Le Cherche Midi dénonce les propos diffamatoires de Tristane Banon

Clément Solym - 06.07.2011

Edition - Justice - dsk - banon - editeur


Dans l'affaire lancée par la journaliste et auteure Tristane Banon, décidée à porter plainte contre DSK, la maison d'édition Le Cherche Midi se retrouvait impliquée, un peu malgré elle.

C'est que... selon elle, Dominique Strauss-Kahn aurait fait pression sur alors qu'elle occupait la fonction de directrice de collection au Cherche Midi en 2009. « À plusieurs reprises, je me suis retrouvée blacklistée, sans comprendre. Je travaillais dans un endroit et, du jour au lendemain, tout se passait mal.

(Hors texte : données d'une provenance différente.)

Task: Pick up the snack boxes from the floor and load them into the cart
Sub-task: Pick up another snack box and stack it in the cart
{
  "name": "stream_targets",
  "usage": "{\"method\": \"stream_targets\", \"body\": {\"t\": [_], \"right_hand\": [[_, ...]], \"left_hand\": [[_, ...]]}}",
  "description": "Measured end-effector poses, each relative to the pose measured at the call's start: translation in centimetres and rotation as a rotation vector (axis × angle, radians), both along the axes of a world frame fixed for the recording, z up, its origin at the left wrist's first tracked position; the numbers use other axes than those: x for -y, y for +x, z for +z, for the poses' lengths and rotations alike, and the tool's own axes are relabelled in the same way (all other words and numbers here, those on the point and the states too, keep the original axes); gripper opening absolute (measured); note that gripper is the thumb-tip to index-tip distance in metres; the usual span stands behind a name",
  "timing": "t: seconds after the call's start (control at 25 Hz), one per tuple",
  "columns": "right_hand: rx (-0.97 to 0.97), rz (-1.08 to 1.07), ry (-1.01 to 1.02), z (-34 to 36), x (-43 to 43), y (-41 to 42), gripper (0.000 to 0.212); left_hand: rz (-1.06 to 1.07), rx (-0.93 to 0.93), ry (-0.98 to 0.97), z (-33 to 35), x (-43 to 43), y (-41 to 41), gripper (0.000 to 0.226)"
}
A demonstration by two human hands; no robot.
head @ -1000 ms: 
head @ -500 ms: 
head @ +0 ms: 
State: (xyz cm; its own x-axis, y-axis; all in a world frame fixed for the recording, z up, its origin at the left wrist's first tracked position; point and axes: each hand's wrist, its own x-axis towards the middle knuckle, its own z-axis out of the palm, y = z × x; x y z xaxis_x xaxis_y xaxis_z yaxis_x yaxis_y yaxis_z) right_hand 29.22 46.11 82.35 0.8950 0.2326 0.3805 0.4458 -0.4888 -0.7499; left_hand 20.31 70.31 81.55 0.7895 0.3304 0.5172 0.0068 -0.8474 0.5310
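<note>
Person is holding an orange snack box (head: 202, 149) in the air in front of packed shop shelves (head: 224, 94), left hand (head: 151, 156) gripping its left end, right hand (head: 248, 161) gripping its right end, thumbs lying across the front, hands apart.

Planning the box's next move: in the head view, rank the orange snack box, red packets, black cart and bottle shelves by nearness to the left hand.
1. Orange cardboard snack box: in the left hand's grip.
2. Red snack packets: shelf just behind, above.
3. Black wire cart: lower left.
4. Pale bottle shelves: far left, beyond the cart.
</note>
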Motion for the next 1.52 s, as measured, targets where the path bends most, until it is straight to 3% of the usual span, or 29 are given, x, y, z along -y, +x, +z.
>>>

Un exemple : j'étais directrice de collection au Cherche Midi depuis l'été 2009. Tout se passait bien jusqu'au mois de septembre 2010, où tout d'un coup le patron, Philippe Héraclès, me dit que je travaille mal, etc. Je n'ai pas compris. Et il y a peu de temps, sur Internet, j'ai lu une interview de lui révélant qu'il avait un accord de principe avec les collaborateurs de DSK : quand celui-ci annoncerait sa candidature, le Cherche Midi publierait, son livre de campagne. Je trouve la coïncidence étonnante ». (via L'Express)

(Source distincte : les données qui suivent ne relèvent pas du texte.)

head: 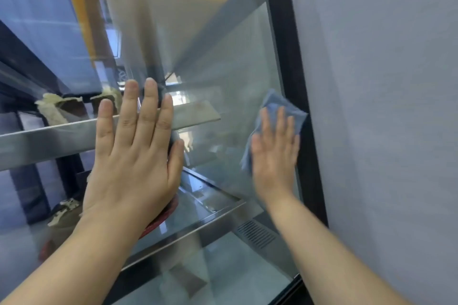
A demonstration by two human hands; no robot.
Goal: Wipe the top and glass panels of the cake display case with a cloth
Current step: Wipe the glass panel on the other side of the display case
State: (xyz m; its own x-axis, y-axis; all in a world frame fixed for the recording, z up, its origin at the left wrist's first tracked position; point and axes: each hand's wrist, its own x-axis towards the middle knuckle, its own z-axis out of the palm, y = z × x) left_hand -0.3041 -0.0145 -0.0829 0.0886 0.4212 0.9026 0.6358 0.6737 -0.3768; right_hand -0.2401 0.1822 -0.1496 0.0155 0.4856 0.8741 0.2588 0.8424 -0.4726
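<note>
Your left hand lies flat, fingers straight, on the glass panel — your right hand, fingers straight too, presses the blue cloth against the glass by the black frame.

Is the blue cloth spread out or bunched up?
Spread out: the cloth lies flat on the glass under the open right hand.

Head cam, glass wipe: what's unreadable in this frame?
All head view.
- Cloth: mostly hidden under the right hand, which is motion-blurred.
- Red item on the lower shelf: mostly behind the left hand.
- Pale items on the upper shelf: blurred, behind reflections.
- Case top: cut off by the upper edge.
</note>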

De plus, on sait qu'un livre d'Yvan Levaï sera publié prochainement, Chronique d'une exécution, dans lequel l'auteur dénonce le harcèlement médiatique contre DSK. L'ex-mari d'Anne Sinclair, évidemment, y fait manifestement preuve d'une grande virulence.

Diffamation et Prud'hommes

Mais dans un communiqué, Philippe Héraclès, PDG de la maison explique toute sa stupeur à la découverte des propos de la journaliste et auteure (un livre publié aux éditions Anne Carrière). « C'est avec stupéfaction que j'ai pris connaissance des propos diffamatoires de Tristane Banon me mettant en cause dans une interview de l'Express », rapporte l'AFP. Et ce dernier n'exclurait pas des poursuites pour ces déclarations.

« Tristane Banon a été 'auteur-contributrice' pour le Cherche Midi éditeur (en 2009). Si nos conventions ont soudainement été rompues, c'est à son initiative et en dépit de nos relances. Il semble en effet que Tristane Banon ait décidé de ne plus mener à terme les quelques projets qui lui avaient été confiés », précise la maison.

Et de déplorer en parallèle que « Tristane Banon tente d'utiliser ce différend prud'homal non encore jugé avec notre maison d'édition pour nourrir aujourd'hui sa cause judiciaire et médiatique ».

L'audience pour les Prud'hommes doit avoir lieu le 25 octobre prochain.